# DESCRIPTION OF THE TASK:
Please copy each line below that contains the string "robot".

*** PROVIDED INFORMATION Section Begins ***

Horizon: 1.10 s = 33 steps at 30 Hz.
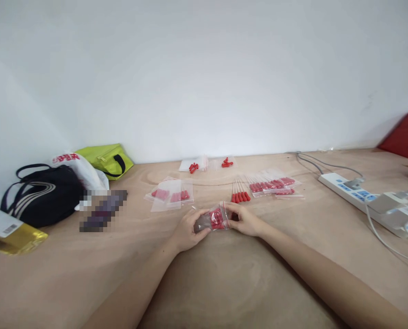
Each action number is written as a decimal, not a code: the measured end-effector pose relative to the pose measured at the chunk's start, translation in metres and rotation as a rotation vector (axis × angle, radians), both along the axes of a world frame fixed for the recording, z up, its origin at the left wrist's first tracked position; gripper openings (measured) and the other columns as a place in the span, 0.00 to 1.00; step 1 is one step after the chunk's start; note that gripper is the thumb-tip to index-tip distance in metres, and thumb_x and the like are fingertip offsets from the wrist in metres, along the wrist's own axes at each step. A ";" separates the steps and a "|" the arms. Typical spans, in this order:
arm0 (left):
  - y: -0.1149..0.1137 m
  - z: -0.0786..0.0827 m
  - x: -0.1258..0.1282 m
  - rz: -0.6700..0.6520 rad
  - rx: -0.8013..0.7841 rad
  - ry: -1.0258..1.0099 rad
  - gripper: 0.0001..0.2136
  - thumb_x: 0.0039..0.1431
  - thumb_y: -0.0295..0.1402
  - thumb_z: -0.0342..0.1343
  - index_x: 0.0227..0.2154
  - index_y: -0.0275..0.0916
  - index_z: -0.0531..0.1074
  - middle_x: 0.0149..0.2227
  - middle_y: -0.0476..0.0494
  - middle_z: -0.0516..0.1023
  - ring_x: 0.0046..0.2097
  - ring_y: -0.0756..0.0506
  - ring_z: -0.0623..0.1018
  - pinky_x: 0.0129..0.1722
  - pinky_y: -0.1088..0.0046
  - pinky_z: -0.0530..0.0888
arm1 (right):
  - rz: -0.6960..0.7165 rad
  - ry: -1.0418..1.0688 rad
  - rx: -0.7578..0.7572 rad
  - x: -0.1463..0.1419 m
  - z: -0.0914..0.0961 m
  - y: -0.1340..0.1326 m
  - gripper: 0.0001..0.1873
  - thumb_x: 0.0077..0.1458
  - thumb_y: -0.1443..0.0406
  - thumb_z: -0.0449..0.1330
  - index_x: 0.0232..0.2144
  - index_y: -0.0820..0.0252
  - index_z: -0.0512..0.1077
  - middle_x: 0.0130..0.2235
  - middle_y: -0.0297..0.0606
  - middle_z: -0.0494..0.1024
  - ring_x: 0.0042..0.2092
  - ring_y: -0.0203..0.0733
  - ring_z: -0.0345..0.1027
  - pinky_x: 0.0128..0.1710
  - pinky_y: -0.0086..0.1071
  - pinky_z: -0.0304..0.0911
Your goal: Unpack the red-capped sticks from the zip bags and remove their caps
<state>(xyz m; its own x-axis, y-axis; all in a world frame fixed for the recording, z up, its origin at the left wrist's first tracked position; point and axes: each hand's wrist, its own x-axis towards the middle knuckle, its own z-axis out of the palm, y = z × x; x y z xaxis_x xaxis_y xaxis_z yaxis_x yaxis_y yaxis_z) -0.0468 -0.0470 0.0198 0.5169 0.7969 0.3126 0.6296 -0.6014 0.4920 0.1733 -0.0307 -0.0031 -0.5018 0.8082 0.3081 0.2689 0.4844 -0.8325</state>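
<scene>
A clear zip bag point(217, 218) with red pieces inside is held between both hands, low over the table. My left hand point(190, 230) grips its left end between thumb and fingers. At the other end, my right hand point(245, 220) pinches the edge by the zip strip. Just beyond the right hand lie several loose thin sticks with red ends point(240, 197). Filled zip bags point(272, 183) of such red-ended sticks overlap to their right. Left of centre, more bags with red pieces point(171, 195) lie under a translucent sheet or bag.
Red pieces point(193, 167) and another small red pile point(227, 162) rest on clear bags by the wall. A power strip point(348, 192) with chargers and cables lies right. A black bag point(46, 194), a green bag point(104, 157) and a yellow package point(18, 237) are left.
</scene>
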 end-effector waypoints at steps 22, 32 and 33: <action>0.008 -0.006 0.000 0.012 -0.011 -0.049 0.15 0.53 0.31 0.51 0.45 0.40 0.66 0.44 0.43 0.74 0.45 0.45 0.73 0.46 0.65 0.70 | -0.172 -0.107 0.188 0.000 0.006 0.003 0.04 0.49 0.67 0.54 0.28 0.61 0.68 0.25 0.33 0.69 0.27 0.33 0.61 0.29 0.27 0.59; 0.013 -0.009 -0.008 0.080 0.006 -0.048 0.13 0.51 0.31 0.52 0.41 0.39 0.68 0.42 0.43 0.74 0.44 0.45 0.73 0.44 0.65 0.71 | -0.214 0.299 -0.365 0.043 0.019 0.027 0.16 0.39 0.57 0.64 0.29 0.62 0.74 0.27 0.35 0.76 0.28 0.34 0.68 0.31 0.31 0.66; 0.014 -0.009 -0.010 0.096 0.015 -0.043 0.13 0.51 0.32 0.53 0.41 0.39 0.68 0.42 0.43 0.74 0.44 0.45 0.73 0.45 0.64 0.71 | -0.247 0.302 -0.382 0.054 0.024 0.031 0.16 0.37 0.58 0.65 0.28 0.62 0.74 0.27 0.35 0.76 0.28 0.35 0.69 0.32 0.31 0.66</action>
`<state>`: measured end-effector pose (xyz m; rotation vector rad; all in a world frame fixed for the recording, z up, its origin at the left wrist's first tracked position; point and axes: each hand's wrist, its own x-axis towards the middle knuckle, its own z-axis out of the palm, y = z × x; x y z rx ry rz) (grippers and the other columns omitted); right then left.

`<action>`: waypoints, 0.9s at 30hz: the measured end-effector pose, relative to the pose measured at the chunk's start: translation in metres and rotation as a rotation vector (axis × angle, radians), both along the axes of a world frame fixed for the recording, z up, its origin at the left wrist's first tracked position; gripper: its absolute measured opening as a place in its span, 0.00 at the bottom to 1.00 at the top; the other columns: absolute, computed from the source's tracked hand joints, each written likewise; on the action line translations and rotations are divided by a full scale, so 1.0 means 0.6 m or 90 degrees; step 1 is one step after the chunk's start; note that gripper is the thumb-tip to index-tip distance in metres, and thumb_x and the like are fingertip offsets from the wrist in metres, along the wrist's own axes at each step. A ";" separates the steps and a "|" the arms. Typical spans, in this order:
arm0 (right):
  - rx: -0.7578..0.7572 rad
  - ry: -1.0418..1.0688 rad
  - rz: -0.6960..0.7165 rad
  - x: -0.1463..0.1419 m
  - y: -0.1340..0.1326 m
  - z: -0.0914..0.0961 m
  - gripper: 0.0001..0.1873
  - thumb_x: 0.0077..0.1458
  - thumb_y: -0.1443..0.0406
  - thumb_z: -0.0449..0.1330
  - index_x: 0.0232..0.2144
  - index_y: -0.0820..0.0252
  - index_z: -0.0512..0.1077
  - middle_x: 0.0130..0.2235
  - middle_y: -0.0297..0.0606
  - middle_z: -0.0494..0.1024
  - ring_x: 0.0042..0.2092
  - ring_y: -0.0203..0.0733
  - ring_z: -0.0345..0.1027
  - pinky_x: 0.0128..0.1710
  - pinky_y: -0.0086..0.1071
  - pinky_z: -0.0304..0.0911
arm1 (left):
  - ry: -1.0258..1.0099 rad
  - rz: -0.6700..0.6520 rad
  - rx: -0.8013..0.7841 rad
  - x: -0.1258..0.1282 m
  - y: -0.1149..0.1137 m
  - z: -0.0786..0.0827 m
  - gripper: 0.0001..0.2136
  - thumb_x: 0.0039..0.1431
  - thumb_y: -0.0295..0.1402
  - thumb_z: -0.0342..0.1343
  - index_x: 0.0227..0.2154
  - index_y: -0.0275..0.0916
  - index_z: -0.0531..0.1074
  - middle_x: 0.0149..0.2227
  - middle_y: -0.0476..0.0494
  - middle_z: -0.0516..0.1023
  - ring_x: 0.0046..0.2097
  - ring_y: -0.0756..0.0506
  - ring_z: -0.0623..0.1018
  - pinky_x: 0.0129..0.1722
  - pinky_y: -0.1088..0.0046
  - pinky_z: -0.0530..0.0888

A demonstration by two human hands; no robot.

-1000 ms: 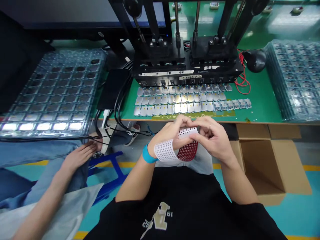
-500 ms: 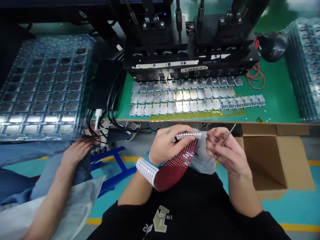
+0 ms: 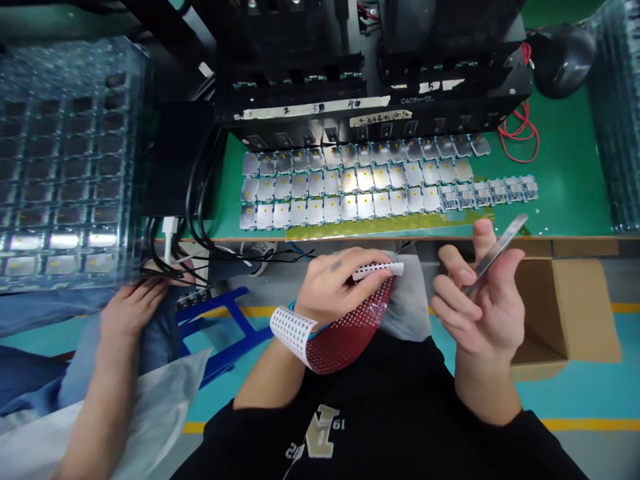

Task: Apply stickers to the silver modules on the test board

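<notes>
My left hand [image 3: 333, 287] is closed on a curled sticker sheet [image 3: 350, 343]. Rows of small holes or dots run across its white face, and its other side is dark red. The sheet's upper edge is folded over my fingers, while the lower end curls back by my wrist. Off to the right, my right hand [image 3: 480, 300] has its palm turned up and holds metal tweezers [image 3: 500, 247] between thumb and fingers. The tweezers slant up toward the table edge. Beyond both hands, small circuit boards with silver covers [image 3: 330, 200] lie in three rows.
A black test fixture [image 3: 310, 120] with switches stands behind the boards. Stacked clear trays [image 3: 65, 200] are at left, and more trays [image 3: 615, 133] at right. An open cardboard box [image 3: 585, 307] is below the table. Another person's hand [image 3: 133, 307] rests at left, near black cables [image 3: 193, 193].
My right hand has opened out and turned palm up, swinging the tweezers toward the table edge. My left hand keeps the sheet nearly still. The view has shifted slightly.
</notes>
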<state>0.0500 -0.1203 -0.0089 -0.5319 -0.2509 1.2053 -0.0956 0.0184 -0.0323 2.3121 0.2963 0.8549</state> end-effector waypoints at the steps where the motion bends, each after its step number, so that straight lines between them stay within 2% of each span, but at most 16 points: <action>1: -0.007 0.006 0.009 0.000 0.003 0.006 0.11 0.66 0.52 0.58 0.46 0.45 0.75 0.30 0.29 0.57 0.22 0.26 0.45 0.21 0.18 0.59 | -0.001 0.003 0.002 0.000 0.000 0.000 0.04 0.67 0.32 0.58 0.41 0.38 0.74 0.37 0.50 0.83 0.36 0.54 0.82 0.39 0.82 0.78; 3: -0.028 -0.005 0.015 0.000 0.009 0.016 0.05 0.61 0.60 0.64 0.40 0.51 0.76 0.30 0.30 0.58 0.26 0.27 0.52 0.27 0.19 0.63 | -0.002 0.008 0.003 0.001 0.001 0.002 0.04 0.67 0.31 0.58 0.41 0.38 0.74 0.37 0.50 0.83 0.36 0.54 0.82 0.39 0.82 0.78; 5: -0.032 -0.044 0.011 0.002 0.014 0.023 0.09 0.56 0.69 0.66 0.40 0.53 0.76 0.33 0.32 0.59 0.30 0.28 0.57 0.29 0.19 0.65 | 0.005 0.011 0.007 0.000 0.001 0.004 0.04 0.66 0.31 0.59 0.41 0.38 0.74 0.37 0.50 0.83 0.36 0.54 0.82 0.39 0.82 0.77; 7: -0.011 -0.111 -0.023 0.004 0.020 0.026 0.14 0.56 0.72 0.63 0.44 0.53 0.77 0.34 0.33 0.59 0.32 0.28 0.61 0.29 0.19 0.67 | 0.017 0.008 0.010 -0.001 0.001 0.007 0.04 0.66 0.31 0.59 0.41 0.38 0.74 0.37 0.50 0.83 0.36 0.54 0.82 0.39 0.82 0.77; 10: 0.029 -0.243 -0.116 0.002 0.031 0.022 0.12 0.60 0.69 0.63 0.47 0.56 0.77 0.34 0.33 0.61 0.34 0.30 0.66 0.35 0.23 0.73 | 0.027 -0.002 0.005 -0.003 0.001 0.012 0.04 0.66 0.31 0.59 0.41 0.38 0.74 0.37 0.50 0.83 0.37 0.54 0.82 0.39 0.82 0.78; 12: 0.023 -0.340 -0.193 -0.003 0.039 0.015 0.11 0.61 0.65 0.66 0.47 0.55 0.78 0.34 0.32 0.64 0.36 0.33 0.70 0.43 0.31 0.76 | 0.028 -0.003 0.004 -0.004 0.000 0.015 0.04 0.66 0.31 0.59 0.41 0.38 0.74 0.37 0.51 0.83 0.36 0.54 0.82 0.39 0.82 0.78; 14: -0.009 -0.422 -0.283 -0.011 0.045 0.006 0.11 0.59 0.63 0.68 0.45 0.54 0.77 0.35 0.32 0.67 0.38 0.36 0.73 0.47 0.38 0.77 | 0.027 0.002 0.007 -0.004 -0.002 0.018 0.04 0.66 0.31 0.59 0.41 0.38 0.74 0.36 0.51 0.83 0.35 0.54 0.82 0.38 0.82 0.78; 18: -0.059 -0.506 -0.414 -0.030 0.048 -0.007 0.08 0.59 0.62 0.68 0.39 0.52 0.74 0.36 0.31 0.72 0.35 0.37 0.75 0.39 0.37 0.79 | 0.018 0.004 0.004 -0.003 -0.004 0.023 0.04 0.67 0.32 0.58 0.40 0.39 0.75 0.35 0.51 0.84 0.34 0.54 0.82 0.38 0.82 0.79; 22: -0.133 -0.531 -0.418 -0.042 0.043 -0.007 0.10 0.59 0.61 0.68 0.38 0.49 0.69 0.34 0.30 0.72 0.33 0.37 0.74 0.39 0.40 0.80 | 0.014 -0.002 0.004 -0.003 -0.004 0.027 0.03 0.66 0.32 0.59 0.40 0.38 0.74 0.36 0.51 0.84 0.35 0.54 0.83 0.38 0.83 0.79; 27: -0.164 -0.569 -0.439 -0.043 0.037 -0.008 0.12 0.60 0.59 0.68 0.37 0.49 0.67 0.31 0.29 0.70 0.28 0.36 0.71 0.35 0.40 0.80 | 0.027 -0.001 -0.005 -0.003 -0.005 0.029 0.03 0.67 0.32 0.58 0.40 0.39 0.74 0.35 0.50 0.84 0.34 0.53 0.82 0.37 0.82 0.79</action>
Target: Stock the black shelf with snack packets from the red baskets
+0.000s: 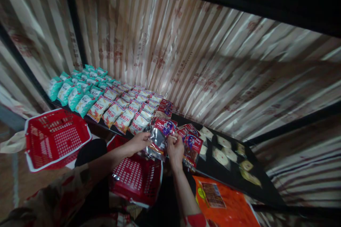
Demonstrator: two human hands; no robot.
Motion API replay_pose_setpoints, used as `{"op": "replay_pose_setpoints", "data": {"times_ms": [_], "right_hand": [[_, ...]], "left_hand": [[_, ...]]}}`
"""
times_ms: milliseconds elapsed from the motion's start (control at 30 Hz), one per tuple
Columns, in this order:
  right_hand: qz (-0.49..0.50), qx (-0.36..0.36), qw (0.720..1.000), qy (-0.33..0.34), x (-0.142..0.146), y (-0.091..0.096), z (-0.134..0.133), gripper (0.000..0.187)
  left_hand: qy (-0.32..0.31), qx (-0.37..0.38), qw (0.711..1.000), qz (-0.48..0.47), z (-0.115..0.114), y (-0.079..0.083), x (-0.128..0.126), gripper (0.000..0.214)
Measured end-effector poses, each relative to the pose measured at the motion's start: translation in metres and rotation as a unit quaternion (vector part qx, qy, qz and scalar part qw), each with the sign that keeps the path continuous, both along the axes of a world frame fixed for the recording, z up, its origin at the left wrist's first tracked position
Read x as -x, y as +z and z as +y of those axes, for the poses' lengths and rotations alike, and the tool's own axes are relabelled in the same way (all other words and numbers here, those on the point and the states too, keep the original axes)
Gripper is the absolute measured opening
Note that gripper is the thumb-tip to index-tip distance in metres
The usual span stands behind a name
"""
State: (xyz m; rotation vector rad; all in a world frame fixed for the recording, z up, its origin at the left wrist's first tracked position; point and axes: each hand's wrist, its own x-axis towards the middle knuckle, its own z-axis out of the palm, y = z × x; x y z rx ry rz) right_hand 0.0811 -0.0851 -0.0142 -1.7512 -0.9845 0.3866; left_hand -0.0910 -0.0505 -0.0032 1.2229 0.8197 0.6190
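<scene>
A red-and-purple snack packet with a clear window (159, 135) is held up between both hands over the shelf's front edge. My left hand (140, 142) pinches its left side. At its right side, my right hand (176, 145) grips with thumb and fingers closed. Just right of that hand, more red snack packets (194, 143) lie on the black shelf. Left of the held packet are rows of white-and-orange snack bags (124, 118) with striped edges. Part of a red basket (133, 177) shows beneath my hands.
Teal snack bags (85, 103) fill the shelf's left end. Round white packaged items (221, 156) and small yellowish packets (249, 175) lie to the right. Another red basket (58, 138) stands at left. An orange bag (223, 202) is below the shelf (210, 163). Printed sheeting hangs behind.
</scene>
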Motion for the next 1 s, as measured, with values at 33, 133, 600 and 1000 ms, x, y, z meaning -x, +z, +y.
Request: {"op": "replay_pose_setpoints", "data": {"times_ms": [33,133,600,1000], "right_hand": [[-0.011,0.001,1.0,0.003,-0.004,0.001,0.006,0.032],[-0.047,0.002,0.999,0.008,-0.013,0.005,0.026,0.032],[-0.177,0.06,0.982,-0.008,-0.038,0.025,0.1,0.038],[-0.3,0.116,0.947,0.029,-0.041,0.011,0.105,0.038]], "left_hand": [[0.025,0.001,1.0,0.012,0.003,0.0,-0.006,0.015],[0.078,0.005,0.996,0.035,0.013,0.001,-0.021,0.016],[0.183,-0.034,0.977,0.101,0.052,0.019,-0.056,0.052],[0.144,-0.321,0.903,0.247,0.041,0.018,-0.053,0.033]]}}
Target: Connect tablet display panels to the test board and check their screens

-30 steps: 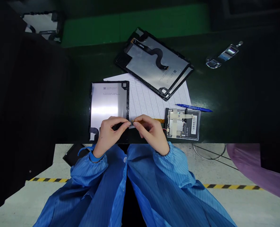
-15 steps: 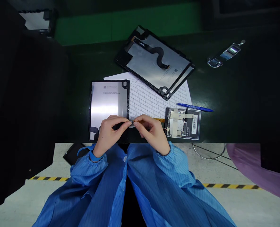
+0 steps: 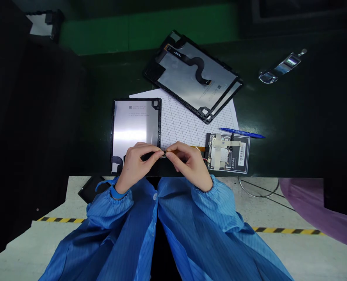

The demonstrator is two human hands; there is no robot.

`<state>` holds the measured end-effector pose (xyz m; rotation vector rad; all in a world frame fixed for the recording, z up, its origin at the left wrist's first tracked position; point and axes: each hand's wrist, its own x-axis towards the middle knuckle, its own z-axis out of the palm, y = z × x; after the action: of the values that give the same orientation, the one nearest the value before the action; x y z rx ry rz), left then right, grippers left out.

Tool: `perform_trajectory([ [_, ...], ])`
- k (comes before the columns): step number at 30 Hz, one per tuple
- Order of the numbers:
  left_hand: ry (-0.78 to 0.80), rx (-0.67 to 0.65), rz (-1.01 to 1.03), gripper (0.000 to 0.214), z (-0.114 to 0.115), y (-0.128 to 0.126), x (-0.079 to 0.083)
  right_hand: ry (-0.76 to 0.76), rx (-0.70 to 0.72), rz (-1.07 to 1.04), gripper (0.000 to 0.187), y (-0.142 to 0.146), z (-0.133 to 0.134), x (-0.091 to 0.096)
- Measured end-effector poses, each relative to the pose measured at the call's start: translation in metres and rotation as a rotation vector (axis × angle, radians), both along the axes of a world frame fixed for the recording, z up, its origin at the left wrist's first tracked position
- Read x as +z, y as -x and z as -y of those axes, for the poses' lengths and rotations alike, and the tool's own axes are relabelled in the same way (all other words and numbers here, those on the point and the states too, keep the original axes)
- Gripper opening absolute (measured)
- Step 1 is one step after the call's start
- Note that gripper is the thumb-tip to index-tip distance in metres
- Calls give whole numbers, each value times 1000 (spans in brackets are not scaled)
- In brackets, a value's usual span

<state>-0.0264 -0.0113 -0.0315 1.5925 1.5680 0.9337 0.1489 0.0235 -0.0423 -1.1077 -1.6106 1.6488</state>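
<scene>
Fingertips of my left hand (image 3: 138, 164) and my right hand (image 3: 191, 164) meet in pinches at the table's front edge. Between them is a small connector piece (image 3: 165, 153), mostly hidden by the fingers. From my right fingers an orange flex cable (image 3: 201, 148) runs to a circuit board (image 3: 220, 151) with tape across it, attached to a black battery (image 3: 240, 156). My left hand covers the lower right of a tablet display panel (image 3: 135, 121), silver back up. A dark ribbon (image 3: 116, 160) lies at the panel's lower left corner.
A second display panel (image 3: 187, 78) with a black wavy flex cable (image 3: 199, 68) lies tilted on printed sheets (image 3: 176, 121). A blue pen (image 3: 243, 133) rests above the battery. A shiny metal device (image 3: 281, 68) lies at the far right. Pink cloth (image 3: 305, 199) hangs at the right.
The hands stay pinched together at nearly the same spot, with only slight finger movement. The view has shifted a little; the panels, board and pen lie as before.
</scene>
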Motion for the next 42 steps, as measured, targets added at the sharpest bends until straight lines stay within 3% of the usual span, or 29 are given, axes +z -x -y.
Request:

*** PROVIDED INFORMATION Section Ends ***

# REPLY:
A demonstration by two human hands; no robot.
Demonstrator: two human hands; no robot.
The demonstrator is two human hands; there is no robot.

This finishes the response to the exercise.